Exactly reproduce the lines from the line containing "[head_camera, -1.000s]" to the end of the data below, inclusive, and nothing else.

+ + + + +

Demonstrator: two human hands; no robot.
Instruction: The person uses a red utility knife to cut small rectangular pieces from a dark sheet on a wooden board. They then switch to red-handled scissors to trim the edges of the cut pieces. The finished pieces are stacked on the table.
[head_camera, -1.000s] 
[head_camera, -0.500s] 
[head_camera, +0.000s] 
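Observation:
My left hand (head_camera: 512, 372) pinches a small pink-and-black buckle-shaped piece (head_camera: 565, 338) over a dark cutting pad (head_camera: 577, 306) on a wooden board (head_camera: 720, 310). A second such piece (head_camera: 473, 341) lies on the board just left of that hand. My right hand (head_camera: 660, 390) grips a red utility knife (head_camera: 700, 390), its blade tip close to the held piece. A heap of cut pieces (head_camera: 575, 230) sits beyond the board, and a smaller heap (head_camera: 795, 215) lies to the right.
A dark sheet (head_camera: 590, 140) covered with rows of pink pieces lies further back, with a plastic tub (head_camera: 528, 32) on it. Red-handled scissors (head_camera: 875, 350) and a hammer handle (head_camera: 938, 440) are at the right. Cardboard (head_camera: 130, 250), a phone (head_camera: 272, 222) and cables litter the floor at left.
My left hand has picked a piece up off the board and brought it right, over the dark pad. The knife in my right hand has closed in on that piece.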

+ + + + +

# Result for this task
[head_camera, -1.000s] 
[head_camera, -0.500s] 
[head_camera, +0.000s] 
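Observation:
My left hand (head_camera: 512, 372) pinches a small pink-and-black buckle-shaped piece (head_camera: 565, 338) over a dark cutting pad (head_camera: 577, 306) on a wooden board (head_camera: 720, 310). A second such piece (head_camera: 473, 341) lies on the board just left of that hand. My right hand (head_camera: 660, 390) grips a red utility knife (head_camera: 700, 390), its blade tip close to the held piece. A heap of cut pieces (head_camera: 575, 230) sits beyond the board, and a smaller heap (head_camera: 795, 215) lies to the right.
A dark sheet (head_camera: 590, 140) covered with rows of pink pieces lies further back, with a plastic tub (head_camera: 528, 32) on it. Red-handled scissors (head_camera: 875, 350) and a hammer handle (head_camera: 938, 440) are at the right. Cardboard (head_camera: 130, 250), a phone (head_camera: 272, 222) and cables litter the floor at left.
My left hand has picked a piece up off the board and brought it right, over the dark pad. The knife in my right hand has closed in on that piece.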

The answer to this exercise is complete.